I don't believe we can. I think things often re-declare them, particularly when it comes to va_end. I'd love to move the 'builtinID' check higher and reject any attempts to redeclare in C, but I'd like some further guidance. Do you know of anyone who can help us make that decision?

One big issue with just disallowing redecls of builtins is we have is that a number of these are actually expected to be in the system headers/libraries (such as vprintf). A ton of the math.h functions are also builtins.

By "builtins" I meant specifically the stuff that that user code isn't allowed to declare, like __builtin_*, since they often have weird/incomplete signatures.

By "builtins" I meant specifically the stuff that that user code isn't allowed to declare, like __builtin_*, since they often have weird/incomplete signatures.

Unfortunately, the problem shows in vprintf as well, not just __builtin functions. So that would solve the original bug report, but not the rest of the similar issues.

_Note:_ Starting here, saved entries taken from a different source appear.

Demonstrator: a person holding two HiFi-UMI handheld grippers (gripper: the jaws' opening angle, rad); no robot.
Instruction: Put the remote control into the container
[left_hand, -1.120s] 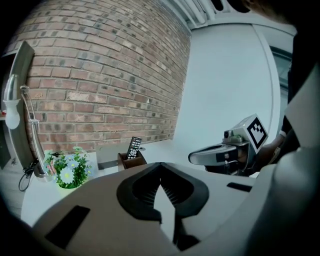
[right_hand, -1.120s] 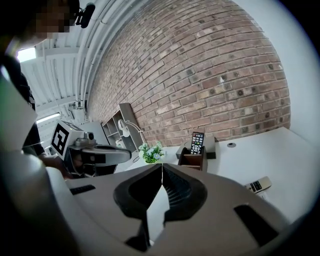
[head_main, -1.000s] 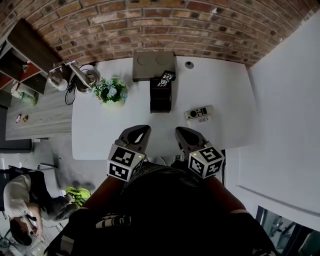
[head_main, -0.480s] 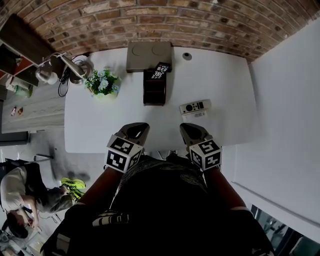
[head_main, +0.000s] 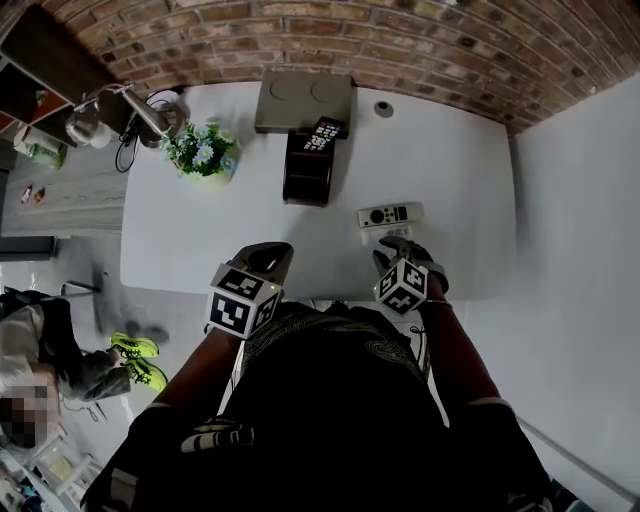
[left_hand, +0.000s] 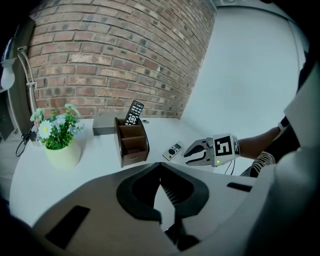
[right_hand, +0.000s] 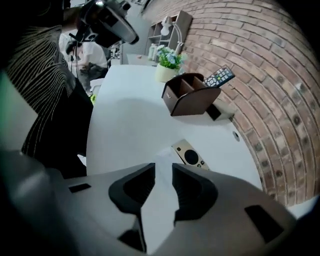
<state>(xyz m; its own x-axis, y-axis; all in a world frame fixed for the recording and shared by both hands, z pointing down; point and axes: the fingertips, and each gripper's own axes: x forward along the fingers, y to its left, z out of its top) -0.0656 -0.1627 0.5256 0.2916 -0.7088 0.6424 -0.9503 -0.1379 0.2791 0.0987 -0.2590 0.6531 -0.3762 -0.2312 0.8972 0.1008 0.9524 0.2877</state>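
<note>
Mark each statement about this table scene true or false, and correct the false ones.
1. A black remote sticks up out of the brown container. True.
2. The light remote lies inside the container. False: it lies flat on the white table, apart from the container.
3. The right gripper holds the light remote. False: its jaws have just been opening and stand apart with nothing between them. The light remote lies on the table just ahead.
4. In the head view, a flower pot stands on the table to the left of the container. True.
</note>
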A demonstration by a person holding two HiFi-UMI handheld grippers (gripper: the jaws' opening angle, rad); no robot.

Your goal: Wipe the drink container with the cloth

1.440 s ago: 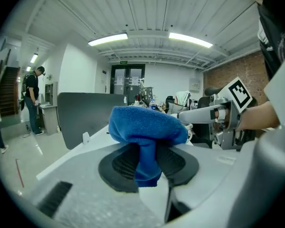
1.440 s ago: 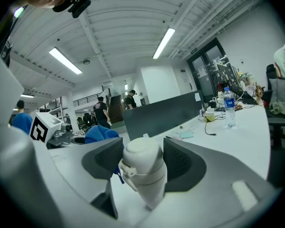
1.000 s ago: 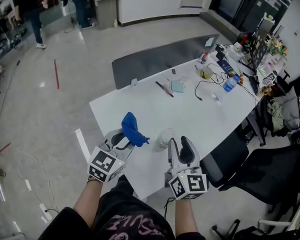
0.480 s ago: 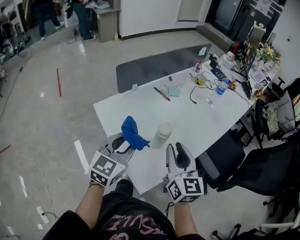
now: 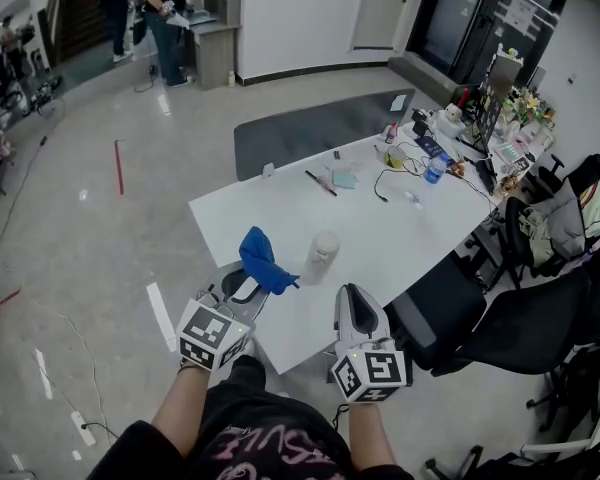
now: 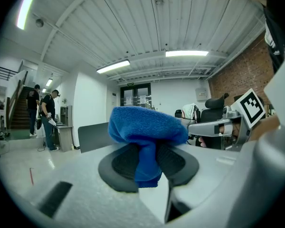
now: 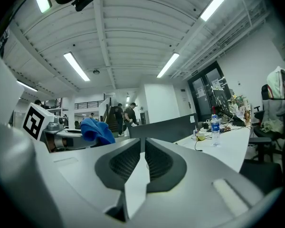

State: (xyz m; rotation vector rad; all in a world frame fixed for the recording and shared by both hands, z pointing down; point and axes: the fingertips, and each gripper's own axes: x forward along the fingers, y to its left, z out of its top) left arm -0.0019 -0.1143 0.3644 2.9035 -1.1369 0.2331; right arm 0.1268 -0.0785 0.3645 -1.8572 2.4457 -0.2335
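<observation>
We see a white table (image 5: 380,238) standing on a glossy grey floor (image 5: 100,238). Toward its near end a pale drink container (image 5: 323,249) stands upright, well apart from everything else. At the far end lie what looks like a dark pen (image 5: 317,182), a pale green pad (image 5: 344,179) just beside it, a looping black cable (image 5: 385,183) and a water bottle (image 5: 435,171).

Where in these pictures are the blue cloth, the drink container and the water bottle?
blue cloth (image 5: 259,257): head view, on its bunched middle.
drink container (image 5: 322,251): head view, on its pale side wall.
water bottle (image 5: 435,170): head view, on its clear body below the cap.
</observation>
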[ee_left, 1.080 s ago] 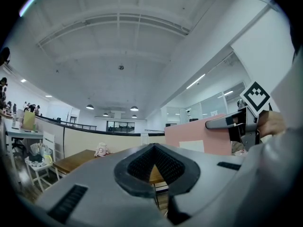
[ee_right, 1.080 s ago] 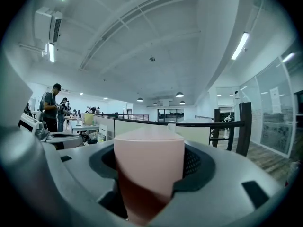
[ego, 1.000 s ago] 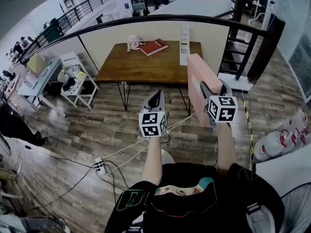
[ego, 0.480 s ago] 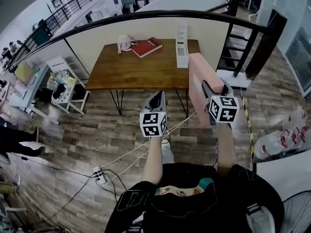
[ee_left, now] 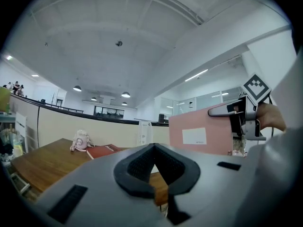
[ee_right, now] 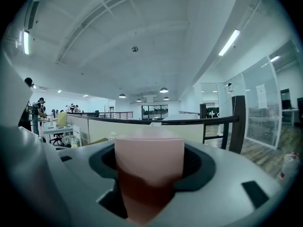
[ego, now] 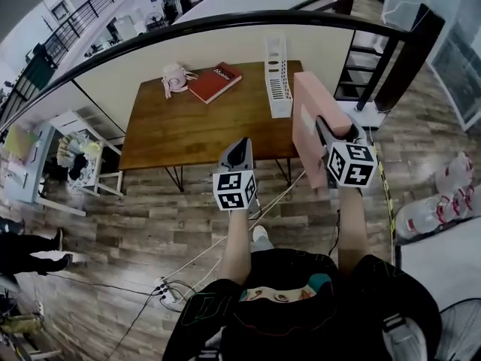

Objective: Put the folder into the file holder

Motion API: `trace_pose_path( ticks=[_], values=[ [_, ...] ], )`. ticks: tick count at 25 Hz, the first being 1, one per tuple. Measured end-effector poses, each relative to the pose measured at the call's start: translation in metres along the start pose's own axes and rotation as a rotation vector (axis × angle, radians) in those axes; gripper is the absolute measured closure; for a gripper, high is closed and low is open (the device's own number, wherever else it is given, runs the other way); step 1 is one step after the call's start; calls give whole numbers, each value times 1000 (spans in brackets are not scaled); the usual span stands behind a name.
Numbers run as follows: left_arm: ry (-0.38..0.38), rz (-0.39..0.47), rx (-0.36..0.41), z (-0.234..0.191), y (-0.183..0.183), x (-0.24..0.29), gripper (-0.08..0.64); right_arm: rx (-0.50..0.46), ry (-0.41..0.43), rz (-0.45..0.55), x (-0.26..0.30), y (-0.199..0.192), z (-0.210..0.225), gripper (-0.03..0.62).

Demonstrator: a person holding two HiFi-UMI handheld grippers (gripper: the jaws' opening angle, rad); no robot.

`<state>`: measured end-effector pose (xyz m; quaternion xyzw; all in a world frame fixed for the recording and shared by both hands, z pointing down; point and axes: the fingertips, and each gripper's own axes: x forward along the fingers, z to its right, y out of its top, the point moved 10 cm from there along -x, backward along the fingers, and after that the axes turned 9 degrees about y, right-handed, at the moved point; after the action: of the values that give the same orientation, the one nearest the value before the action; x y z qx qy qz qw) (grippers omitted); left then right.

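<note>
My right gripper (ego: 328, 131) is shut on a pink folder (ego: 308, 119), holding it upright on edge in the air near the table's front right corner. In the right gripper view the folder (ee_right: 149, 167) fills the gap between the jaws. The white slatted file holder (ego: 277, 75) stands on the right part of the wooden table (ego: 180, 134), just beyond the folder and apart from it. My left gripper (ego: 240, 149) hangs shut with nothing in it, in front of the table's near edge. From the left gripper view the folder (ee_left: 201, 132) is seen side-on, with the file holder (ee_left: 143, 133) behind.
A red book (ego: 214, 82) and a small pink flask (ego: 174, 77) lie at the table's back. A cream partition with a black rail (ego: 225, 22) runs behind. Cables (ego: 225, 239) cross the wood floor beneath me. A white cart (ego: 79, 156) stands at the left.
The table and file holder have come nearer and lower in the head view as the person stepped forward. Both grippers keep their pose; the folder stays gripped.
</note>
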<state>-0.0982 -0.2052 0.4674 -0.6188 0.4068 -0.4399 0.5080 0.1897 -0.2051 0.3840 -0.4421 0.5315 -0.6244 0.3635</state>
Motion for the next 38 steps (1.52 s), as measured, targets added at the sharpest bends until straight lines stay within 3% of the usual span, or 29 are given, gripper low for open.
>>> trace_pose_path(
  ticks=[10,21,26,38],
  values=[
    [-77,43,-24,-41,31,98,563,-73,-81,110,65,70,9,299],
    [-92,60,-63,-54,37,152,563,-111,-117,150,94,104,25,301],
    [-110,63,-40,-47,45,168,563,-77,-98,192,106,117,34,301],
    [-35,81,-31,-66,59,186,563,-24,-13,228,154,129,41,301]
  ],
)
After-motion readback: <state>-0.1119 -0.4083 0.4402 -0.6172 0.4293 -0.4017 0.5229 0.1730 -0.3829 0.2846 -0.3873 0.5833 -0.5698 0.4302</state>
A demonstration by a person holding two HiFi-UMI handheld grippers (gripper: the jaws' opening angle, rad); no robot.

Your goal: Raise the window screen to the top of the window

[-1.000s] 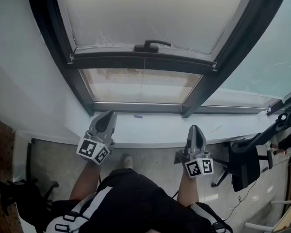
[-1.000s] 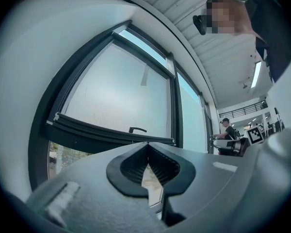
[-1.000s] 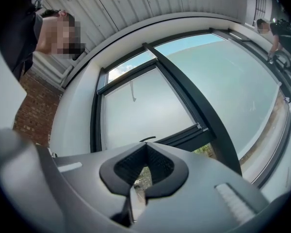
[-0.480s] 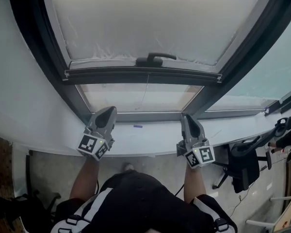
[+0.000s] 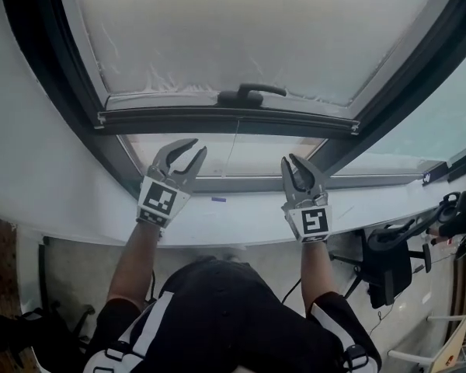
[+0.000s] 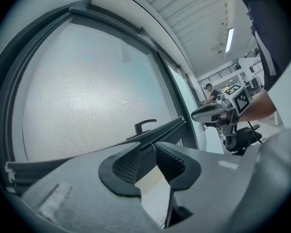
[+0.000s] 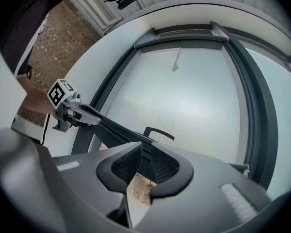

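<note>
**Both grippers sitting right under the screen's bottom bar, it's all about getting up to it**

The left gripper (image 5: 196,146) has its jaws partway apart with nothing between them. They've just been opening, and its own view (image 6: 154,147) shows only a bare gap. The right gripper (image 5: 290,162) is the same: the jaws have just been opening too, a bit narrower than the left, and they're empty in its view (image 7: 146,147). Both are held over the sill (image 5: 217,208) and point at the window.

The window screen (image 5: 241,29) is only partly raised. Its bottom bar (image 5: 225,119) runs side to side across the frame, so its long axis lies crosswise to both grippers. The bar is just above and beyond the tips, close but not touching either one as far as I can see. The handle (image 5: 248,94) sits on the bar about midway between the two grippers.

The left tips look slightly nearer the bar than the right ones, though not by much. My guess is each gripper goes up to the bar on its own side of the handle and then pushes straight up. Uneven lifting could cock the bar in its tracks.
</note>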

How could this patch possibly affect vprintf?

How could this patch possibly affect vprintf?

vprintf is defined in the builtins.def file, and other than our messages considering it a 'library function', it is otherwise identical.

Identical to what? __builtin_va_start and __builtin_va_end specifically are weird because they're builtins which have a signature which can't be expressed in C. vprintf doesn't have that problem.

Builtins.def makes the relevant distinction already: a "BUILTIN" is a reserved identifier the user isn't allowed to redeclare, and a "LIBBUILTIN" is a library function which the compiler has special knowledge of.

Identical to what? __builtin_va_start and __builtin_va_end specifically are weird because they're builtins which have a signature which can't be expressed in C. vprintf doesn't have that problem.

Builtins.def makes the relevant distinction already: a "BUILTIN" is a reserved identifier the user isn't allowed to redeclare, and a "LIBBUILTIN" is a library function which the compiler has special knowledge of.

In the context of this patch, vprintf is handled using the exact same code-paths. SO, it'll have its 2nd parameter created with type 'char*&', which can cause the same crash that I observed with overloading va_end. Currently, you ARE permitted to redeclare a BUILTIN (see my 1st test above), but a conflicting type is an error. A LIBBUILTIN is a warning to have a conflicting redeclaration.

vprintf is handled using the exact same code-paths. SO, it'll have its 2nd parameter created with type 'char*&'

vprintf is defined in the C standard as "int vprintf(const char *format, va_list arg);"; on Windows, that's equivalent to "int vprintf(const char *format, char* arg);". If a reference is showing up anywhere, something has gone seriously wrong before we get anywhere near the type merging code.

vprintf is handled using the exact same code-paths. SO, it'll have its 2nd parameter created with type 'char*&'

vprintf is defined in the C standard as "int vprintf(const char *format, va_list arg);"; on Windows, that's equivalent to "int vprintf(const char *format, char* arg);". If a reference is showing up anywhere, something has gone seriously wrong before we get anywhere near the type merging code.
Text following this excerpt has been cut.